### Problem details
Repeat the whole listing below precisely. Omit all pictures.

### Data below
>>>>>

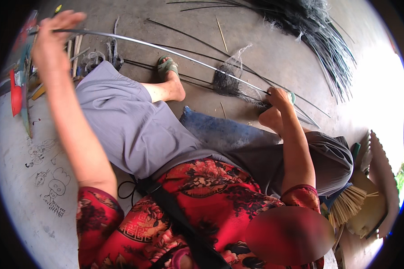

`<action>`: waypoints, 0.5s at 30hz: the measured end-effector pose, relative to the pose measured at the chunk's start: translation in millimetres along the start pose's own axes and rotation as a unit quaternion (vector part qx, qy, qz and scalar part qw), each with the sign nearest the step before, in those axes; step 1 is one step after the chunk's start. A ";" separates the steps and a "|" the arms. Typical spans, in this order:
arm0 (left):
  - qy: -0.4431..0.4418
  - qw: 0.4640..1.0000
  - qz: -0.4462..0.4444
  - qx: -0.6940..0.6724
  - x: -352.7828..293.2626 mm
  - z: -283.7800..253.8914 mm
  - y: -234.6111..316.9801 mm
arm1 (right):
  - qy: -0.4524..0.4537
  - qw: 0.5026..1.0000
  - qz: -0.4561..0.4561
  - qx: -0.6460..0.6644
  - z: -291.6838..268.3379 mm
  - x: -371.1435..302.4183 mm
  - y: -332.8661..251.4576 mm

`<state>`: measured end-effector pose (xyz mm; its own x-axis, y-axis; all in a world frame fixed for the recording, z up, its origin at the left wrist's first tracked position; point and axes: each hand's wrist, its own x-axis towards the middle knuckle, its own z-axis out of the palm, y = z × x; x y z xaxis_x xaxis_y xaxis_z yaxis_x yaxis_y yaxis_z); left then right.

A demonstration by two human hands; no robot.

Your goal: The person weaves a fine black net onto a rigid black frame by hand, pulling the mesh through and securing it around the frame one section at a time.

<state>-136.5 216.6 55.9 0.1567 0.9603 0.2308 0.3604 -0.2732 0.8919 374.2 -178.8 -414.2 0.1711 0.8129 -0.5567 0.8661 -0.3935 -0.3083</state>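
Observation:
A long, thin dark rod (166, 48) stretches across the view above my legs, bowed slightly, with light shining along it. My left hand (54, 42) is raised at the upper left, somewhat blurred. The rod's left end crosses its palm and seems held at the thumb, while the fingers stretch out. Over by my right foot, my right hand (280, 97) is closed around the other end. Below the rod, a dark bundle in torn clear plastic wrap (226, 80) lies on the floor between my feet, with more long dark rods (193, 83) around it.
A large heap of thin dark strips (327, 49) with plastic wrap lies at the upper right. A blue stained cloth (229, 130) is between my legs. Left stand a red-handled tool (16, 92) and some sticks (76, 51). A bundle of pale sticks (349, 204) sits at the lower right.

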 end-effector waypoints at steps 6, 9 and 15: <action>-0.118 0.944 -0.084 0.295 -13.0 -74.5 -86.9 | 0.036 0.992 0.016 -0.118 82.3 41.8 -51.5; -0.154 0.944 -0.116 0.269 -6.6 -31.3 -83.9 | 0.059 0.987 0.001 -0.147 131.8 48.8 -84.8; -0.198 0.937 -0.124 0.261 3.1 -6.0 -45.0 | 0.100 0.974 -0.065 -0.195 156.7 61.6 -89.3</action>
<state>-157.8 232.2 18.8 0.2997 0.9300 -0.2126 0.8154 -0.1340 0.5632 233.8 -160.9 -541.9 0.1034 0.9277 -0.3588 0.9922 -0.1212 -0.0275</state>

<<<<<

### Problem solution
`<action>`: waypoints, 0.5s at 30hz: the measured end-effector pose, relative to the pose measured at the chunk's start: translation in millimetres along the start pose's own axes and rotation as a unit quaternion (vector part qx, qy, qz and scalar part qw), each with the sign nearest the step before, in those axes; step 1 is one step after the chunk's start. A ";" separates the steps and a "|" the arms. Typical spans, in this order:
arm0 (left):
  - qy: -0.4431..0.4418
  - qw: 0.4640..1.0000
  - qz: -0.4462..0.4444
  - qx: -0.6940..0.6724
  - x: -352.7828..293.2626 mm
  - z: -283.7800..253.8914 mm
  - y: -234.6111..316.9801 mm
arm1 (right):
  - qy: -0.4524..0.4537
  - qw: 0.5026..1.0000
  - qz: -0.4561..0.4561
  - qx: -0.6460..0.6644
  - z: -291.6838..268.3379 mm
  - x: -371.1435..302.4183 mm
  - y: -332.8661..251.4576 mm

`<state>`: measured end-effector pose (xyz mm; its own x-axis, y-axis; all in a world frame fixed for the recording, z up, its origin at the left wrist's first tracked position; point and axes: each hand's wrist, its own x-axis towards the middle knuckle, its own z-axis out of the palm, y = z × x; x y z xaxis_x xaxis_y xaxis_z yaxis_x yaxis_y yaxis_z); left then right.

A demonstration by two human hands; no robot.

Your goal: The person weaves a fine black net onto a rigid black frame by hand, pulling the mesh through and securing it around the frame one section at a time.

<state>-136.5 216.6 55.9 0.1567 0.9603 0.2308 0.3604 -0.2732 0.8919 374.2 -178.8 -414.2 0.1711 0.8129 -0.5567 0.8661 -0.3935 -0.3083</state>
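Observation:
A long, thin dark rod (166, 48) stretches across the view above my legs, bowed slightly, with light shining along it. My left hand (54, 42) is raised at the upper left, somewhat blurred. The rod's left end crosses its palm and seems held at the thumb, while the fingers stretch out. Over by my right foot, my right hand (280, 97) is closed around the other end. Below the rod, a dark bundle in torn clear plastic wrap (226, 80) lies on the floor between my feet, with more long dark rods (193, 83) around it.
A large heap of thin dark strips (327, 49) with plastic wrap lies at the upper right. A blue stained cloth (229, 130) is between my legs. Left stand a red-handled tool (16, 92) and some sticks (76, 51). A bundle of pale sticks (349, 204) sits at the lower right.
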
 end-effector waypoints at steps 6, 9 and 15: <action>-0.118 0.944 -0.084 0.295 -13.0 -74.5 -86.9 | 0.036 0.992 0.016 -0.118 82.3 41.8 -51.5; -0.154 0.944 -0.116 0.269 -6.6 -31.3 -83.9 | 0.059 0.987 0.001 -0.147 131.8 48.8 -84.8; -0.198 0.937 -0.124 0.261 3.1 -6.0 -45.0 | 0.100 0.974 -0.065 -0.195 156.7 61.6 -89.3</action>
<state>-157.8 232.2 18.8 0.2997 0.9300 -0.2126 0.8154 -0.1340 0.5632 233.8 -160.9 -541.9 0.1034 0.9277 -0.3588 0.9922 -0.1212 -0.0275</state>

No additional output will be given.